> **Records drawn from a dataset**
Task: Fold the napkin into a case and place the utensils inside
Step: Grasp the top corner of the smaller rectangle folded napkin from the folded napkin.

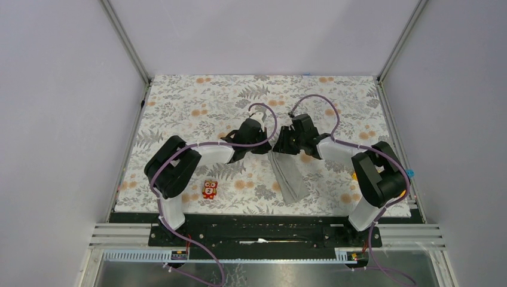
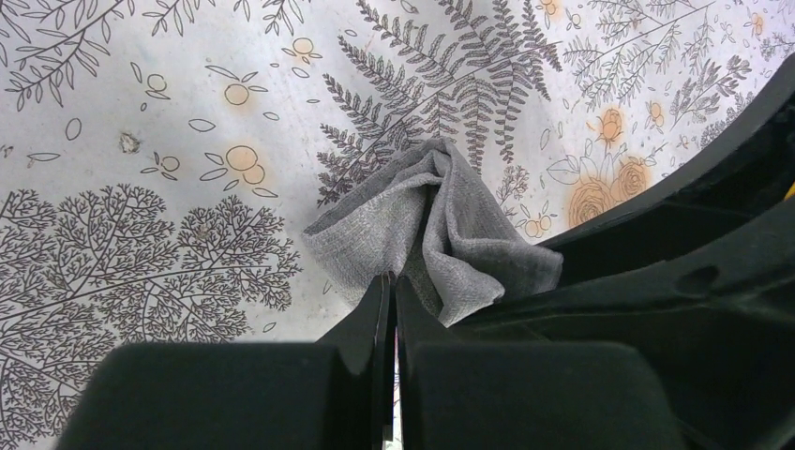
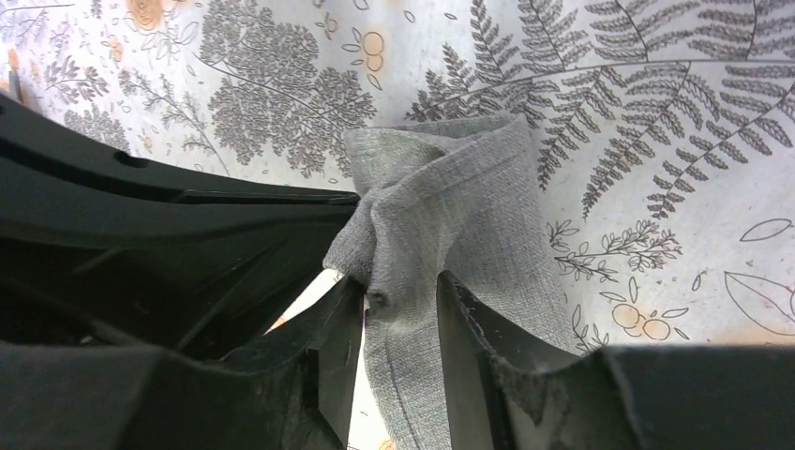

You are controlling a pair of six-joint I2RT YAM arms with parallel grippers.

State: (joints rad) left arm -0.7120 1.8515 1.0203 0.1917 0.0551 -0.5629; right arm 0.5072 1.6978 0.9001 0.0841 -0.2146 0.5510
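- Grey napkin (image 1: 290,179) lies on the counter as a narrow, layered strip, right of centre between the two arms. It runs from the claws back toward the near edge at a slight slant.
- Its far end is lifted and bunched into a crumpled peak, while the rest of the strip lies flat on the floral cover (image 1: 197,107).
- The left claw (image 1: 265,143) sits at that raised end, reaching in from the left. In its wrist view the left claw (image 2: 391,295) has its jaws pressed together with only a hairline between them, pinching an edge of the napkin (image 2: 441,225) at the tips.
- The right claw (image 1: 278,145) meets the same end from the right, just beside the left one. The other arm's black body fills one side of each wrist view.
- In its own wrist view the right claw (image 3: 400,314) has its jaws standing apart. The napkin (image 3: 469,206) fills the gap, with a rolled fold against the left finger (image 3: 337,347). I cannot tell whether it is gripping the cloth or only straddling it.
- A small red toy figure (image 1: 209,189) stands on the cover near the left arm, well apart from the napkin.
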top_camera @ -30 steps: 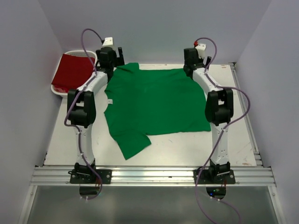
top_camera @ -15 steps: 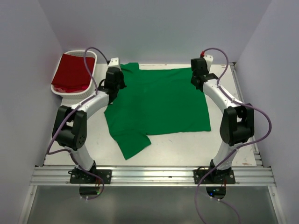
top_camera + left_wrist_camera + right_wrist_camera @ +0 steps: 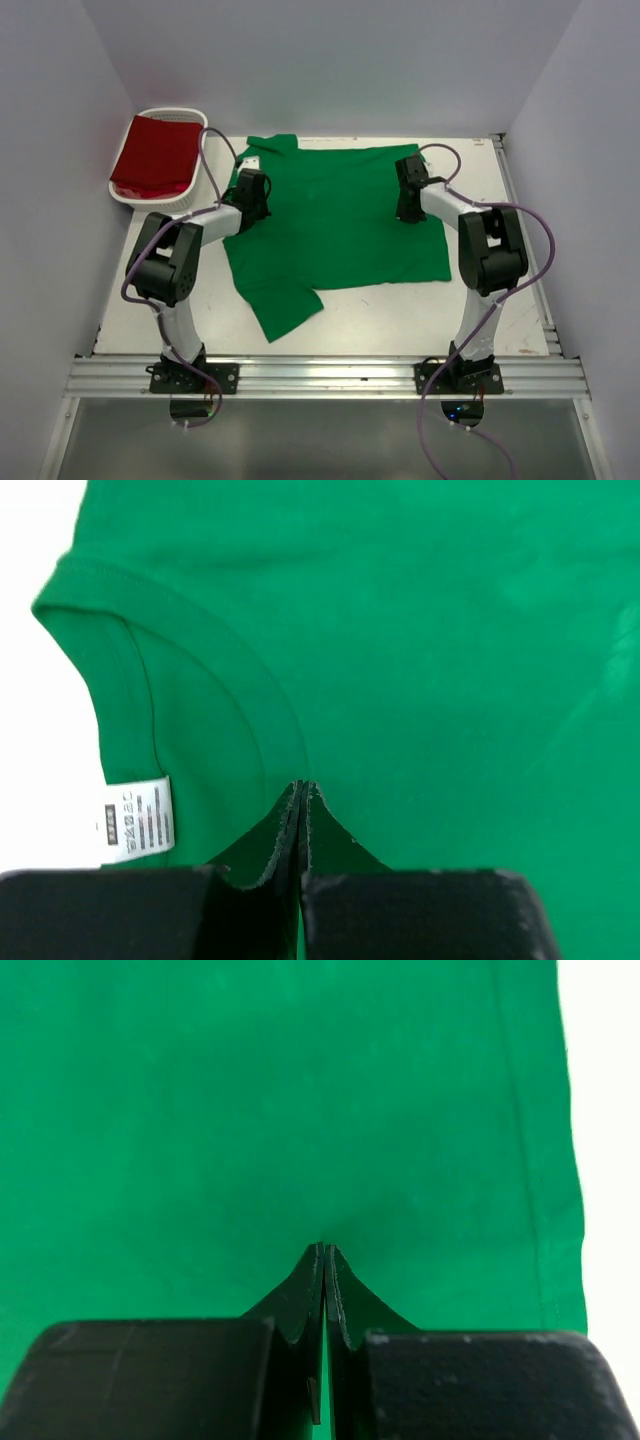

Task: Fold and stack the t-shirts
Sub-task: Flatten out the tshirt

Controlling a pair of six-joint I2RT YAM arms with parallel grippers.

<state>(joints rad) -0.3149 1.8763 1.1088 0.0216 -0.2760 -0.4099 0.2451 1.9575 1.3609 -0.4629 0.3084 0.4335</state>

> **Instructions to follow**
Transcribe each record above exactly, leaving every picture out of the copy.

> **Expected answer**
Task: Fold the napkin into a case and place the utensils inside
Step: Grasp the top corner of the smaller rectangle folded napkin from the folded napkin.


You are controlling a pair of six-joint I2RT YAM arms with parallel grippers.

State: (joints rad) left arm -0.7120 1.8515 1.0203 0.1917 0.0551 -0.5629; right arm 0.5072 1.6978 0.9001 0.0841 -0.2146 0.5510
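- Grey napkin (image 1: 290,179) lies on the counter as a narrow, layered strip, right of centre between the two arms. It runs from the claws back toward the near edge at a slight slant.
- Its far end is lifted and bunched into a crumpled peak, while the rest of the strip lies flat on the floral cover (image 1: 197,107).
- The left claw (image 1: 265,143) sits at that raised end, reaching in from the left. In its wrist view the left claw (image 2: 391,295) has its jaws pressed together with only a hairline between them, pinching an edge of the napkin (image 2: 441,225) at the tips.
- The right claw (image 1: 278,145) meets the same end from the right, just beside the left one. The other arm's black body fills one side of each wrist view.
- In its own wrist view the right claw (image 3: 400,314) has its jaws standing apart. The napkin (image 3: 469,206) fills the gap, with a rolled fold against the left finger (image 3: 337,347). I cannot tell whether it is gripping the cloth or only straddling it.
- A small red toy figure (image 1: 209,189) stands on the cover near the left arm, well apart from the napkin.
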top_camera @ -30 steps: 
top_camera @ -15 steps: 
top_camera + left_wrist_camera + right_wrist_camera @ +0 steps: 

Task: Fold and stack the t-shirts
Sub-task: Flatten out the tshirt

Controlling a pair of six-joint I2RT YAM arms with parallel grippers.

<state>(joints rad) -0.3149 1.8763 1.1088 0.0216 -0.2760 -0.4099 0.2451 1.9575 1.3609 -0.4629 0.3084 0.4335</state>

No more output is required for this exercise.